### [EXERCISE BRIEF]
For the data below, please report each line where the word "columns" is found.

### [MATERIAL FOR THE TASK]
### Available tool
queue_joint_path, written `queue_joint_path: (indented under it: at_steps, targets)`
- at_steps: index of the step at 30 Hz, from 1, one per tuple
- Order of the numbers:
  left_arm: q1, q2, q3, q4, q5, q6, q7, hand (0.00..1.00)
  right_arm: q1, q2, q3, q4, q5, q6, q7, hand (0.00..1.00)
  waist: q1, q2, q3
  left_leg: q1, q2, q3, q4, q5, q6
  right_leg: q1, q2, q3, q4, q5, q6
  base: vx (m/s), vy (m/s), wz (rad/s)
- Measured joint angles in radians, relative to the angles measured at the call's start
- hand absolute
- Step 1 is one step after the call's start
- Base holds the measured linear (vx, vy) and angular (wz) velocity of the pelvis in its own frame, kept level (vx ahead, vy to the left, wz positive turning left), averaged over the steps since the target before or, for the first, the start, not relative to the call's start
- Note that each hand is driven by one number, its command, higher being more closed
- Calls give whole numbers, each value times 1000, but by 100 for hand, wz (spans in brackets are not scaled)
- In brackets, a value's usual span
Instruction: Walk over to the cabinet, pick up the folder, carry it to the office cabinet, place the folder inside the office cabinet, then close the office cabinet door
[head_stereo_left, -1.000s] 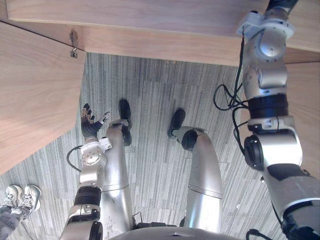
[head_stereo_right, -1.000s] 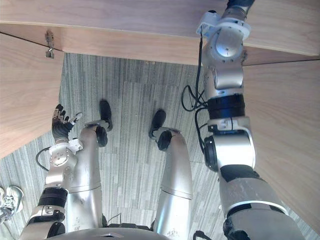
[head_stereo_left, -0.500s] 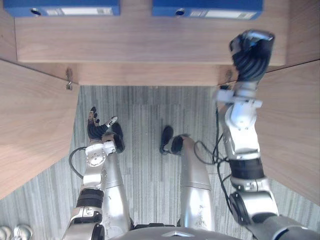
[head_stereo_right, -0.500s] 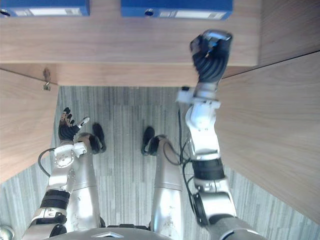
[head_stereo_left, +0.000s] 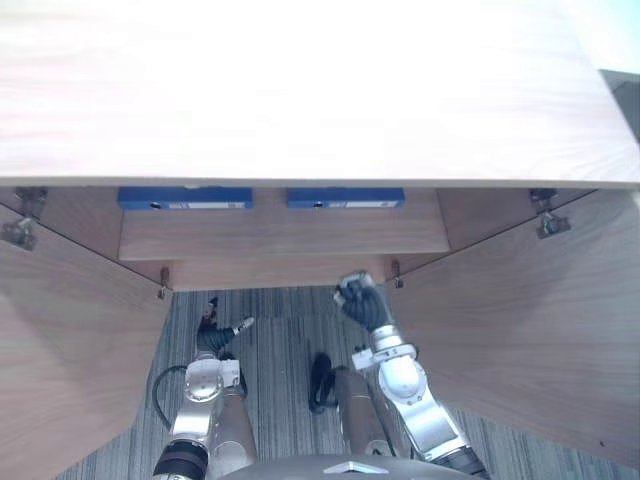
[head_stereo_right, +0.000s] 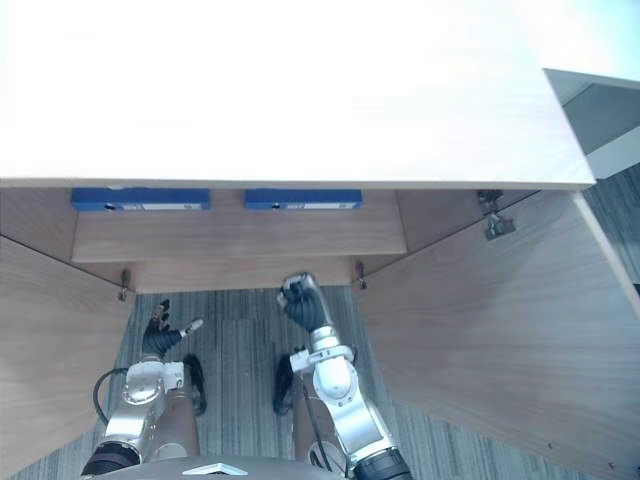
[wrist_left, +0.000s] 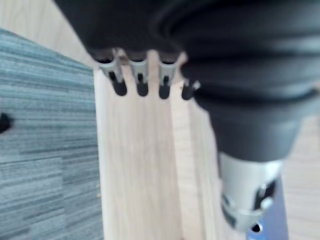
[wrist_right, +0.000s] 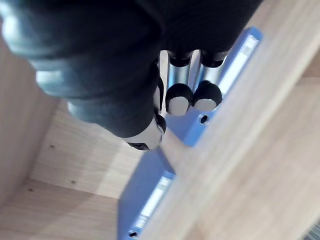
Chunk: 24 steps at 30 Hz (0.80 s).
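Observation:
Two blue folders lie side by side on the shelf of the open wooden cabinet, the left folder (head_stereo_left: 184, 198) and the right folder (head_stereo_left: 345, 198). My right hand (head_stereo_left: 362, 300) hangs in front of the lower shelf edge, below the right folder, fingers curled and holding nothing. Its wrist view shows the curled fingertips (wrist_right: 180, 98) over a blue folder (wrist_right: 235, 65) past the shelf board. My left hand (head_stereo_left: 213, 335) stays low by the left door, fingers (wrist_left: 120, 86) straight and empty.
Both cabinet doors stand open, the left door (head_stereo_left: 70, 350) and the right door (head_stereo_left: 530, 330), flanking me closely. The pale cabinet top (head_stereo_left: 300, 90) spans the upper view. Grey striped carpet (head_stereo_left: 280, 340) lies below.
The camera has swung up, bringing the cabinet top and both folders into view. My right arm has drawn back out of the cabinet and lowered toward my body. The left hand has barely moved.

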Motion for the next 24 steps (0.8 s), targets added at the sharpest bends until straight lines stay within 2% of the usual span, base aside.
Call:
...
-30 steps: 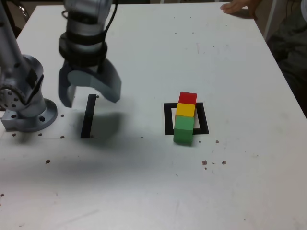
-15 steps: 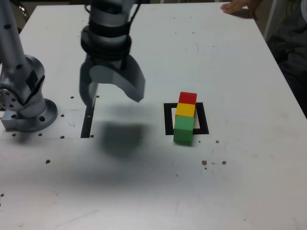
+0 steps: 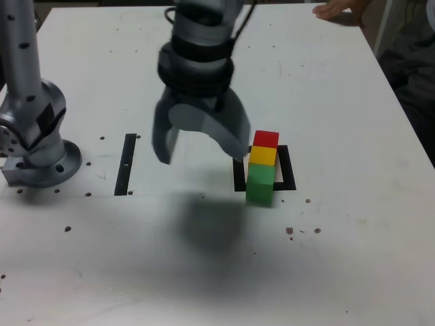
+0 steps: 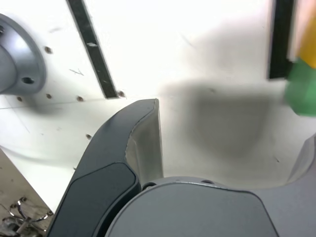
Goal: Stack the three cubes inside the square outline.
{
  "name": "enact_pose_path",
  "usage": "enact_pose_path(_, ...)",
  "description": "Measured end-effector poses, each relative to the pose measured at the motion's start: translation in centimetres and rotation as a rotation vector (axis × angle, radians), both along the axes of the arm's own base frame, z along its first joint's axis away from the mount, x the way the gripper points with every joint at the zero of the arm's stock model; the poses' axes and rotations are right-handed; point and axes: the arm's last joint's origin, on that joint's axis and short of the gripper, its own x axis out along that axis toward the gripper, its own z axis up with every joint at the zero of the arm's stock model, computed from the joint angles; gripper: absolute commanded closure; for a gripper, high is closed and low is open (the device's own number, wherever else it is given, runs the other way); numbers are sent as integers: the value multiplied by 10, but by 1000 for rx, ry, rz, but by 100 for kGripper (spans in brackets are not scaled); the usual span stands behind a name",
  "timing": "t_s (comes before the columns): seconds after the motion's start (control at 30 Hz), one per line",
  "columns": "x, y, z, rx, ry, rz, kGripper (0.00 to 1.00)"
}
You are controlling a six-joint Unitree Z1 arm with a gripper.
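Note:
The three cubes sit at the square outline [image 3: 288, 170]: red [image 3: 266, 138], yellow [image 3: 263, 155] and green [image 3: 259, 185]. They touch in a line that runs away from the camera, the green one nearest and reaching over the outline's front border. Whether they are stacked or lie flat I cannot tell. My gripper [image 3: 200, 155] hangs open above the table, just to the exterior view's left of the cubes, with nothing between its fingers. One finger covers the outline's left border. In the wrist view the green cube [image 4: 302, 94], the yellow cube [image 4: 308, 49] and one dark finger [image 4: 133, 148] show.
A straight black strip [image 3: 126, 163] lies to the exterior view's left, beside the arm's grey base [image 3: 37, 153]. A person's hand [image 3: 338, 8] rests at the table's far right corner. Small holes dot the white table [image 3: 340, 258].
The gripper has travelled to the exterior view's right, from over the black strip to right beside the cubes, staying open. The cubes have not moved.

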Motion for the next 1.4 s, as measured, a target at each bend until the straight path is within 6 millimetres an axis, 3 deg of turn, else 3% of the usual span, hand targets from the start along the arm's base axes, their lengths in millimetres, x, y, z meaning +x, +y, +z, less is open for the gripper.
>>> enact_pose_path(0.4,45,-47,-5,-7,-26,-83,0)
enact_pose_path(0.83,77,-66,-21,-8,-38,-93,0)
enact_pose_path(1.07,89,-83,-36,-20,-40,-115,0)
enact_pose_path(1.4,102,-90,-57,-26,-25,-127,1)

### [RESPONSE FOR THIS EXERCISE]
  "timing": "t_s (comes before the columns): seconds after the motion's start (control at 30 Hz), one per line",
  "columns": "x, y, z, rx, ry, rz, kGripper (0.00 to 1.00)"

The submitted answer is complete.